__What the exercise asks__: Starting with the line that contains "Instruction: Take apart", copy every line through the end of the listing, exactly and only those. No pictures should appear in the copy.

__Data shown__:
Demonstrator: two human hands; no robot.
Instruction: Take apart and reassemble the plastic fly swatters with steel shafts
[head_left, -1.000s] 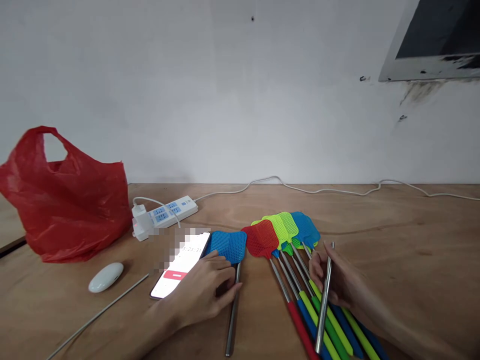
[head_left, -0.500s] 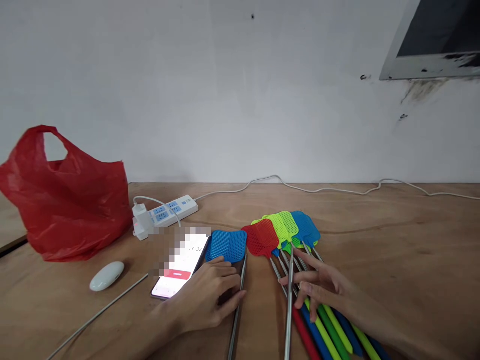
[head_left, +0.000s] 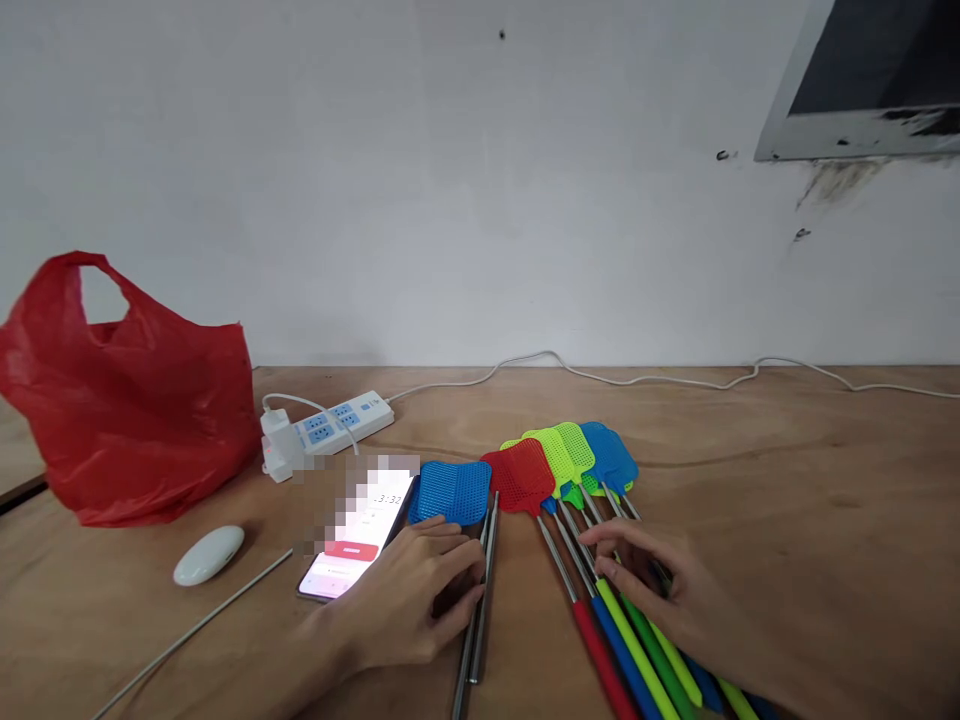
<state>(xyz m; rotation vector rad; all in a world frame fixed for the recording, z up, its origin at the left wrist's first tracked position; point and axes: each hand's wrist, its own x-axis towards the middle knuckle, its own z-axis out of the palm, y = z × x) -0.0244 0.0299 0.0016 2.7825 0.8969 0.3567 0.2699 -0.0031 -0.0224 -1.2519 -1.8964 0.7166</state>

__Task result__:
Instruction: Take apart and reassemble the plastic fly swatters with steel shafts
[head_left, -1.000s] 
[head_left, -0.500s] 
[head_left, +0.000s] 
<state>(xyz m; rotation vector rad; all in a world frame fixed for the recording, z up, its origin at the left wrist's first tracked position; point and axes: each hand's wrist, its own x-axis towards the middle knuckle, its own z-axis out of the palm, y = z × x) -0.0244 0.0299 0.0016 2.7825 0.8969 0.3567 0.2699 -0.0031 -0.0224 -1.2519 -1.8964 0.7166</state>

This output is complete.